Abidjan, Wirtschaftshauptstadt am Golf von Guinea, Elfenbeinküste
Abidjan erstreckt sich über Halbinseln und Inseln, die durch Brücken entlang der Ébrié-Lagune miteinander verbunden sind und die größte französischsprachige Stadt in Westafrika bilden. Die Stadt teilt sich in moderne Geschäftsviertel im Süden und dicht besiedelte Wohngebiete im Norden, getrennt durch das ruhige Lagunenwasser.
Französische Kolonisten gründeten die Siedlung im Jahr 1898, nachdem sie von einem Gebiet weggezogen waren, das von Gelbfieber-Epidemien betroffen war. Nach der Unabhängigkeit der Elfenbeinküste im Jahr 1960 übernahm die Stadt die meisten Hauptstadtfunktionen, obwohl Yamoussoukro offiziell zur neuen politischen Hauptstadt wurde.
Die Plateau-Gegend zeigt koloniale und moderne Bauten, während Treichville und Adjamé für ihre Märkte und ihre afrikanische Lebensart bekannt sind. Abends versammeln sich Einheimische in Maquis-Restaurants, wo sie gegrillten Fisch und Attiéké essen und Zouglou- oder Coupé-Décalé-Musik hören.
Der internationale Flughafen Félix Houphouët-Boigny liegt östlich des Stadtzentrums und verbindet die Stadt mit internationalen Zielen. Innerhalb der Stadt verkehren Minibusse und Taxis zwischen den verschiedenen Vierteln, wobei Brückenübergänge je nach Tageszeit stark frequentiert sein können.

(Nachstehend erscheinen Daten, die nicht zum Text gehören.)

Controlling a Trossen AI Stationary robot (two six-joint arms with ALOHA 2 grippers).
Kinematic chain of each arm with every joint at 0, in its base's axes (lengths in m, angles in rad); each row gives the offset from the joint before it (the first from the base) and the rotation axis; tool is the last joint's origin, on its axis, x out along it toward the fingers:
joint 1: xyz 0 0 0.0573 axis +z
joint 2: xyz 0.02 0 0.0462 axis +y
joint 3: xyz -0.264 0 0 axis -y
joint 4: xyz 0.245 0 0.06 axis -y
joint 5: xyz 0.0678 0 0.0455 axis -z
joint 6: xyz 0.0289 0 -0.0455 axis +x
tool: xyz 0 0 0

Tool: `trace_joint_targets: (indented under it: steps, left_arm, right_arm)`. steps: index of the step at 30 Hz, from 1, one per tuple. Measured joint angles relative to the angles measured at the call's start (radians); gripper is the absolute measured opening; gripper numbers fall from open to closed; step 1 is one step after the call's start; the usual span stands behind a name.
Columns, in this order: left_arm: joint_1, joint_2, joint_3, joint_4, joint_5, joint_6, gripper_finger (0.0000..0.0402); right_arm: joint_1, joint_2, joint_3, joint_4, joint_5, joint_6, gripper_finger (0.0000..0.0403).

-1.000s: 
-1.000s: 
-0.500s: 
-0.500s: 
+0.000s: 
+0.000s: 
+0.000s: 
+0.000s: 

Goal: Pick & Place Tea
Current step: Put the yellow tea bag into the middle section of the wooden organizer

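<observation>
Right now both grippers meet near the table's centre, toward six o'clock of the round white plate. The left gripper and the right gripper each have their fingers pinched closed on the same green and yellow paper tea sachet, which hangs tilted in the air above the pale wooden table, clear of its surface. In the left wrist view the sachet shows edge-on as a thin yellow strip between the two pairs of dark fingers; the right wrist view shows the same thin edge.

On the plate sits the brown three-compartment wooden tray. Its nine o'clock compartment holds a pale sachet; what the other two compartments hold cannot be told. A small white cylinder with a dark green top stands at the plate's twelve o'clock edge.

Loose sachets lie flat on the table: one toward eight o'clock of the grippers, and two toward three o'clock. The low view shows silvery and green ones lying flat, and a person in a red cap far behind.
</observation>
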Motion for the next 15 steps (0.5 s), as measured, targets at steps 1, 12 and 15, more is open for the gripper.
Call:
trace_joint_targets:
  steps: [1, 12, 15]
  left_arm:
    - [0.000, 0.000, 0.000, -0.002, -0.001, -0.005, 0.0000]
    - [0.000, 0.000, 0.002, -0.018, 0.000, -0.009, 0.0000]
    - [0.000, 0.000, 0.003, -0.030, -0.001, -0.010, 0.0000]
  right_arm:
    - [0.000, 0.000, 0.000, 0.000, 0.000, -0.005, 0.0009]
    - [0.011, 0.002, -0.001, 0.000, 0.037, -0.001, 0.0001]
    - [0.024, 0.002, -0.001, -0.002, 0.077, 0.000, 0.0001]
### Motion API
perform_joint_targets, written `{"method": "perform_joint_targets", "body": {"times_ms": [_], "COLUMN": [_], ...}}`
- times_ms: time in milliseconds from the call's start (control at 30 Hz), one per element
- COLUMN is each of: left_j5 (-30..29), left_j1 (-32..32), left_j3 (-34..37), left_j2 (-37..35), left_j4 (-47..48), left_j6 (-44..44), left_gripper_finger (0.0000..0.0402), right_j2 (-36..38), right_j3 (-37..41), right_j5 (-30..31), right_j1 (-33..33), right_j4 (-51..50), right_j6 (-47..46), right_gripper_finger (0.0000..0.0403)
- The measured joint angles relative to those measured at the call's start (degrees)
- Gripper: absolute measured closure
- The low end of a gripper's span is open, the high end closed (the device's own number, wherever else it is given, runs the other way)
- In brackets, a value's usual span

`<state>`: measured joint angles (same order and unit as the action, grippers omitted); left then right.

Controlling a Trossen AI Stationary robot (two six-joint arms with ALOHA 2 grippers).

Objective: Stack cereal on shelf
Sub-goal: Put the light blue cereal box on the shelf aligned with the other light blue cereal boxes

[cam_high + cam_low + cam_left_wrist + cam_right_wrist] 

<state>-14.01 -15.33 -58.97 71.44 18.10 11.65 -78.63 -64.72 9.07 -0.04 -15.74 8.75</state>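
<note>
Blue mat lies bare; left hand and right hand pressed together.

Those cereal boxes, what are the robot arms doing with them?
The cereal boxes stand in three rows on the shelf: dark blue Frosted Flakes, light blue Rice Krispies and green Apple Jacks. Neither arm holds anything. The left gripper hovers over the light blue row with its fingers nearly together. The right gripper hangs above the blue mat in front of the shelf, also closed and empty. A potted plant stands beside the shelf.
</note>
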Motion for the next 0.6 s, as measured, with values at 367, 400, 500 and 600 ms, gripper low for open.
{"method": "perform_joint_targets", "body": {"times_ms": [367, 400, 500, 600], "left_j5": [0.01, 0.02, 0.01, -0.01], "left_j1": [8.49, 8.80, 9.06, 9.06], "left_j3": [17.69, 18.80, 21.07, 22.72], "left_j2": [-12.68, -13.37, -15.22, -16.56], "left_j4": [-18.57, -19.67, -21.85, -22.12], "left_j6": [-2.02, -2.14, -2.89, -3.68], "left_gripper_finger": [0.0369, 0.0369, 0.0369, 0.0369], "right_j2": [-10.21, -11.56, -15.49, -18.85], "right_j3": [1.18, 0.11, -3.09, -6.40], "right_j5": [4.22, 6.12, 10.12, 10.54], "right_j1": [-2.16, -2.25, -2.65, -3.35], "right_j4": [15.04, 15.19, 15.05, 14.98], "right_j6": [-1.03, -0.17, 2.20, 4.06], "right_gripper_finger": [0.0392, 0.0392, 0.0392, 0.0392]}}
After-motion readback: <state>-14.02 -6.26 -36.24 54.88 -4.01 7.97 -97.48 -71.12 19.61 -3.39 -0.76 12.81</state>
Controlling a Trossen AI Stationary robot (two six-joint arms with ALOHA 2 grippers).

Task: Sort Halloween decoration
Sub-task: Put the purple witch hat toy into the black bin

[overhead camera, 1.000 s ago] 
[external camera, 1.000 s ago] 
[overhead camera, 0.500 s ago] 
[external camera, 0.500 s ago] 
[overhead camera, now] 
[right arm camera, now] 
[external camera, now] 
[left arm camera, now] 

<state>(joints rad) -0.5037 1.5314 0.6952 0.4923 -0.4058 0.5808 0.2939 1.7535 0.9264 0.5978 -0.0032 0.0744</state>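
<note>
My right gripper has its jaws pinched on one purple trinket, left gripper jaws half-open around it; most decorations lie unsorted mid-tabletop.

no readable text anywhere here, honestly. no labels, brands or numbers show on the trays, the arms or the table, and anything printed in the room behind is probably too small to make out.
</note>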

Mehr als siebzig einheimische Sprachen werden neben Französisch gesprochen, was die Stadt zum sprachlich vielfältigsten städtischen Zentrum im französischsprachigen Afrika macht. Die Banco-Waldreserve innerhalb der Stadtgrenzen beherbergt ursprünglichen Regenwald, der von den umliegenden Wohnvierteln und Straßen umgeben ist.